[YOUR ASSIGNMENT]:
Count the lines below with the string "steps" in them. Only the number should be given.

START PROVIDED MATERIAL

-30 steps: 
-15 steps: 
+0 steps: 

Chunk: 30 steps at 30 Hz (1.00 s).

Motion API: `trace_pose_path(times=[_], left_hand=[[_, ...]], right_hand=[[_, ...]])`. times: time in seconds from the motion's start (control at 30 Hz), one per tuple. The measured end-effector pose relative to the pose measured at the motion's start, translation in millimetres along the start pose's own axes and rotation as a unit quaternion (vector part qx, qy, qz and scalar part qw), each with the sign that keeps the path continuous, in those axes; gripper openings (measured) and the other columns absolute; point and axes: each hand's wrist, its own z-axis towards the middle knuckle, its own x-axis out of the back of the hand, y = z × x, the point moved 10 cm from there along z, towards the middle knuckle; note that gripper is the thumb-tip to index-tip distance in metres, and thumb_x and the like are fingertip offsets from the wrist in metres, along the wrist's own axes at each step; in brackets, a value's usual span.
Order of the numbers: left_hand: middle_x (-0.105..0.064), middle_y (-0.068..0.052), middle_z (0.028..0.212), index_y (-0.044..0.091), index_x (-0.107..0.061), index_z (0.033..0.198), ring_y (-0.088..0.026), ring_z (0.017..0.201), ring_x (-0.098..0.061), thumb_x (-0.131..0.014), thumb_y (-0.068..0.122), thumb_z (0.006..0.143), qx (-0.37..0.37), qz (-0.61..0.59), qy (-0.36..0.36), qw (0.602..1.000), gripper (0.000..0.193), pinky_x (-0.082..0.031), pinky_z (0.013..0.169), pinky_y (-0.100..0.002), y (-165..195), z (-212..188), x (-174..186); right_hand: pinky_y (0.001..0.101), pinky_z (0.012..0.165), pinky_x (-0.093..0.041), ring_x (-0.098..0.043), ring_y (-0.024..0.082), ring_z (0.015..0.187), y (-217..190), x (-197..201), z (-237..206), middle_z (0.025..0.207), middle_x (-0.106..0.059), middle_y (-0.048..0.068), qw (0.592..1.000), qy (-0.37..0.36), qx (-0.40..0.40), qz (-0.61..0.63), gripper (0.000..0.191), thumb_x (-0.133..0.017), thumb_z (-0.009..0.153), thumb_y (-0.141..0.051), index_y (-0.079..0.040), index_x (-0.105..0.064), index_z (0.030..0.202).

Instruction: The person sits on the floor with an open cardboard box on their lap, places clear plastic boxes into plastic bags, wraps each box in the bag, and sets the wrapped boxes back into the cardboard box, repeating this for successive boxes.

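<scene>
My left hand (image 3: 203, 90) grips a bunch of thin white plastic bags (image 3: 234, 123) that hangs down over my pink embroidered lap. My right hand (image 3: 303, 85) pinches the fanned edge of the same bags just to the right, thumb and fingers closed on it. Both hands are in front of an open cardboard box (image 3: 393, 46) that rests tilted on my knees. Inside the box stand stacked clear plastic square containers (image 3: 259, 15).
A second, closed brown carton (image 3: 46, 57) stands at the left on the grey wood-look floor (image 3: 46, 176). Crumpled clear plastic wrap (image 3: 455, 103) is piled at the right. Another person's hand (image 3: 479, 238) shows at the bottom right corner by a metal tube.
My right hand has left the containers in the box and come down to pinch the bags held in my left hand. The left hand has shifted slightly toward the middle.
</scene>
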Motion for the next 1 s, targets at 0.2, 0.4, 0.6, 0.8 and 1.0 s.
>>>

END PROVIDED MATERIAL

[OUTPUT]:
4